The company's view is that buildings have purposes larger than themselves. Provoked by the evolving connections that are formed by urban context, the architects explore relationships between urban elements that result in events and processes that intrigue and fascinate.
The company's first foray into the examination of public space was undertaken in Hybrid Intersections, an exhibition which looked at the relationship between conceptual thought on design and research of specific situations within the city of Doha. The design was conceived as a linear system that starts as a network of pixels and lines which morph into an intersecting network of surfaces.
Research for the project delved deep into the tissue of Doha's composition, studying existing outdoor public spaces and the effect they have on the city. By analysing outdoor public areas in Doha, it has become possible to identify what they offer, what people use the space for, and how they feed back into the urban environment.
Yausif Albaker, is a Qatari national who studied architectural design in the US. Following his education abroad, Yausif worked in different sectors of the architecture industry from project management to design to construction management. Eventually, he was recruited by the 2022 bid team as the principal architect overseeing all architectural aspects of the historic FIFA bid.
Following the success for the FIFA World Cup bid, Yausif founded his own architectural practice, namely
Explaining the ideas driving the exhibition, Albaker said 'the idea motivating the exhibition is not only professional, it's also driven by a personal reason: because I am a Qatari, and have lived in Doha for many years.
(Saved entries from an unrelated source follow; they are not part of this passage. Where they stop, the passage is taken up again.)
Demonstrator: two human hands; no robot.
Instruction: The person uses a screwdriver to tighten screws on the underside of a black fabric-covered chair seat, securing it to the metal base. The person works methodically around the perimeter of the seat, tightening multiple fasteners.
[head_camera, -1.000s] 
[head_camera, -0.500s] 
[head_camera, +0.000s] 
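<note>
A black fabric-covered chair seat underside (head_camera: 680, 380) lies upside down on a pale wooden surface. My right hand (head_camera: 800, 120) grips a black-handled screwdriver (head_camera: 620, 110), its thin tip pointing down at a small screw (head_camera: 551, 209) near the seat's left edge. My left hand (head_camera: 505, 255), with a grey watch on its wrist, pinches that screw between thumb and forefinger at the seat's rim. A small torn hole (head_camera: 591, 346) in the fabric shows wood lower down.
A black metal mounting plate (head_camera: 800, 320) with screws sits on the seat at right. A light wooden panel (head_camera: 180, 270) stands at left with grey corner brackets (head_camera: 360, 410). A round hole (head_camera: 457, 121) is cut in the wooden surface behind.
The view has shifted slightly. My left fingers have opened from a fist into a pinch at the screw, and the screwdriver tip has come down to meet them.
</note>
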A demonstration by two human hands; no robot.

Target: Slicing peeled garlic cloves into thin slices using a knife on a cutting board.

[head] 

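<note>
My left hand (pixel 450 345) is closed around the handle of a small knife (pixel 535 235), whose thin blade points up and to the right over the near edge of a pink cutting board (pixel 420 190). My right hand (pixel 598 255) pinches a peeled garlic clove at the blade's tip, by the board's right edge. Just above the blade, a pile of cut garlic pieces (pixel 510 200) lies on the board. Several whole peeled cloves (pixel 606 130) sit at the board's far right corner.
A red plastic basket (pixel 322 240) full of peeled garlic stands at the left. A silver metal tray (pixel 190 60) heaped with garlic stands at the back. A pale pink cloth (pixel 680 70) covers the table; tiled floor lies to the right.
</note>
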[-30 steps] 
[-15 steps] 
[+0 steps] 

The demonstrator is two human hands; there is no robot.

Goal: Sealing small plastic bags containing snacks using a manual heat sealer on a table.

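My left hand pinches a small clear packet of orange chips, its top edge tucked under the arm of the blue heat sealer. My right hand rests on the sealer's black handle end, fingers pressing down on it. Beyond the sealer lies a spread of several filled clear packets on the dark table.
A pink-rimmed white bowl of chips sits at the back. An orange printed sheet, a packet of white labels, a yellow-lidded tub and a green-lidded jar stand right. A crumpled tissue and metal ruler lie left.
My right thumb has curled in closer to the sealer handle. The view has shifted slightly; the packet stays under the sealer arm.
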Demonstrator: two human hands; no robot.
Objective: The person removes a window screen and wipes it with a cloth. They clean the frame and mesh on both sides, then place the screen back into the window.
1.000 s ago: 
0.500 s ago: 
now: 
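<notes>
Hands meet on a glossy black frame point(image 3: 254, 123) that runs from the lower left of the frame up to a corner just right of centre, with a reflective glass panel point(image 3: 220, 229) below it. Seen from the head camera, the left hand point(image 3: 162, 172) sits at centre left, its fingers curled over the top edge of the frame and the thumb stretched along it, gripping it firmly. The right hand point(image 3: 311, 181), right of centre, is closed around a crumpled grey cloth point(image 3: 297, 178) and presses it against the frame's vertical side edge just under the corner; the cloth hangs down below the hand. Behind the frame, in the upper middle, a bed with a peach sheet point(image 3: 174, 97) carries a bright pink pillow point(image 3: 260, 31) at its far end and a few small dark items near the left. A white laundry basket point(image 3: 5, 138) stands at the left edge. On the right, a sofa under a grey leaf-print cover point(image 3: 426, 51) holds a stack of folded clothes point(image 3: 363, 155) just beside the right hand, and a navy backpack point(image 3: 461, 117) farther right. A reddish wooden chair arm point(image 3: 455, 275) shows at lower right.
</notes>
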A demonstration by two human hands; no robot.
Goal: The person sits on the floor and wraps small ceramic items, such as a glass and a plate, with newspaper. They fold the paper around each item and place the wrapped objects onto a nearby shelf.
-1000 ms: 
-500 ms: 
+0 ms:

I have observed that there is a huge need for public space here. This develops into and informs my own professional work as an architect, and this is basically the idea behind the project, namely how to re-envision public space in the city.
Explaining the techniques which were employed to assemble the exhibition, Albaker said 'the way we reexamine public space in the show, is through going back to the basic elements which make up a public space. We're talking about people gathering on the beach, or getting together at a park, maybe playing football. However, what we're looking at here is a very huge topic with lots of possible approaches, and we wanted to reduce this to three elements in three different territories in the city. These elements are seating, shading and landscaping, and the territories we apply these elements to are: a beach, a park and a city square.
Elaborating on the technically sophisticated approach taken to this method of putting together approaches to different elements which predominate in public spaces, Albaker explained that 'we're looking at the three territories of a beach, a park and a city square, and the idea we're bringing into this exhibition, from which an architectural and design philosophy emerges formally throughout the exhibition, and is condensed into a formal language whereby these three elements are perhaps obscured from the sense of familiarity of say, what a bench, or a landscape is, and they are then re-formed and reorganised in order to shape and activate the public space.
Discussing real-world applications of the team's profound design philosophy and formal language, which seek to motivate and energise public spaces, Albaker noted one was indeed in progress, although he was not at liberty to provide details of the project.
Outlining this project, he said 'we're working on something at the moment where we're incorporating very similar ideas and techniques to those used in this exhibition. It's a hotel, a very big and exclusive brand actually, with which very famous architects have worked in the past all over the world. Of course, we're very fortunate, not only to be in the same pool of architects, but also to work with such a great brand. Hopefully, we will announce the project soon enough, and the project should be in construction within two months.
Albaker explained that the ideas which the group has condensed into the exhibition are also to be applied to that project, and indeed, could be applied to whole cities on the scale of an urban planning methodology.
He said 'the project is a hotel, so we're looking at a hotel lobby, and asking how we can activate the public space in the hotel's lobby in a similar way. Notably, we're looking at it with a view to obscuring the sense of familiarity of the traditional lobby elements by tinkering with the scale. In other words, forms emerge from enlarging or reducing elements of that space, so we ask, what if the bench becomes a wall, and how would that affect the space inside the building? This is an example, and the point is that our philosophy and formal language gives one endless possibilities not only to look at small elements like furniture, but also can be scaled to examine buildings as elements of cities and in that way, our ideas can be applied on much larger scales.